But it should be remembered that there are different types of passion. For example, perhaps you are already an expert in some field or other and you want to educate others about it. (Many tech-related blogs are like this. They often include a lot of diagrams and step by step guides.)

On the other hand, you might be a complete newbie in the field you love so much. So you use your blog as a way of collating all the good information you find about it. Ultimately it becomes a kind of online course you give yourself and that others can learn from as well.

Politics

Another common blogging passion is politics. You could be an activist and you want to change people's minds about something.
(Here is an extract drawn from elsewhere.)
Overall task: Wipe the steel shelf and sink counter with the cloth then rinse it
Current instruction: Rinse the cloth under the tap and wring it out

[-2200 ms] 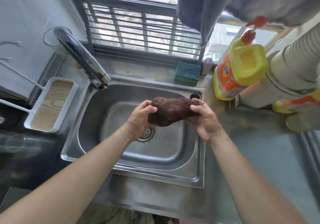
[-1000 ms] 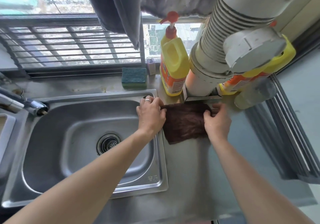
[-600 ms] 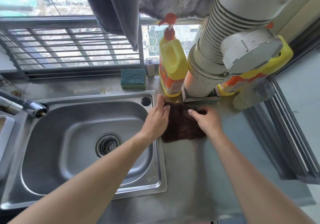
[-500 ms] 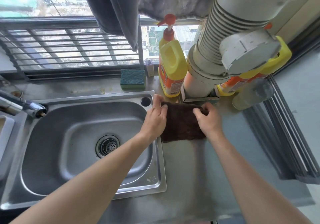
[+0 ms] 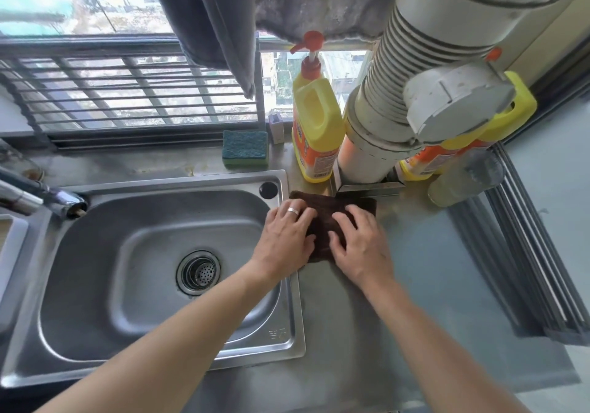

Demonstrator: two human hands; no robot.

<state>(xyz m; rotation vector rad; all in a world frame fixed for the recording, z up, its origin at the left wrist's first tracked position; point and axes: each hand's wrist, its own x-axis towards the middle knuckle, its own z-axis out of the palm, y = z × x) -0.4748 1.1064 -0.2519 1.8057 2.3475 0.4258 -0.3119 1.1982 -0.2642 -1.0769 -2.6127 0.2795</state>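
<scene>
Both hands lie flat on the dark brown cloth (image 5: 322, 221), which is spread on the steel worktop (image 5: 367, 333) just to the right of the sink (image 5: 153, 269), touching the sink's right rim near its back corner. The left hand (image 5: 285, 240) has its fingers stretched out over the left part of the cloth and the sink rim, a ring on one finger; it grips nothing, only presses down. The right hand (image 5: 359, 242) rests on the right part of the cloth with fingers spread and nearly straight, also pressing rather than holding. The far edge of the cloth reaches almost to the small metal base (image 5: 367, 187) at the foot of a wide ribbed pipe (image 5: 392, 106) that rises at the back of the worktop.

Beside that pipe, toward the back edge, stands a yellow pump bottle (image 5: 314, 125) with a red top, and a second yellow bottle (image 5: 447, 154) sits partly hidden behind the pipe's grey cap. A green sponge (image 5: 245, 147) lies at the back edge behind the sink, below the barred window (image 5: 127, 93). A grey towel (image 5: 223, 13) hangs above it. The tap (image 5: 48, 197) reaches in from the left over the sink's back left corner, and the drain strainer (image 5: 198, 272) sits in the middle of the basin. A ridged rack (image 5: 526, 269) runs along the worktop's right edge.
</scene>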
You want to inspire them with your vision for a better world.

Or maybe you've had it with all the utopian activism. You just you want to debunk it relentlessly. And a blog is certainly an effective way to do that.

Maybe you are interested in politics, but you're more of a philosopher. Rather than getting het up about current issues you remain more detached and analytical. Standing back form the fray, you use your blog to explain political machinations without taking sides.

Entertainment

You could also be a bit of an entertainer; a comedian. The main point of your posts is simply to amuse people rather than inspire, convert or inform them. So you use political developments, news and current affairs items merely as fodder for jokes and wry observations.

Perhaps your blog is motivated by a combination of two or more of the aims listed here -- or by something else entirely. Whatever the nature of your passion, it's worth really thinking about it before you start your blog, or at least fairly early on in its life. If you can clarify this purpose and stick to it then your blog will have cohesion. Readers who find it will immediately know what it is about and trying to achieve. It will be more compelling and shareable as a result, and it will likely become established far sooner than if you didn't have such a clear purpose in mind.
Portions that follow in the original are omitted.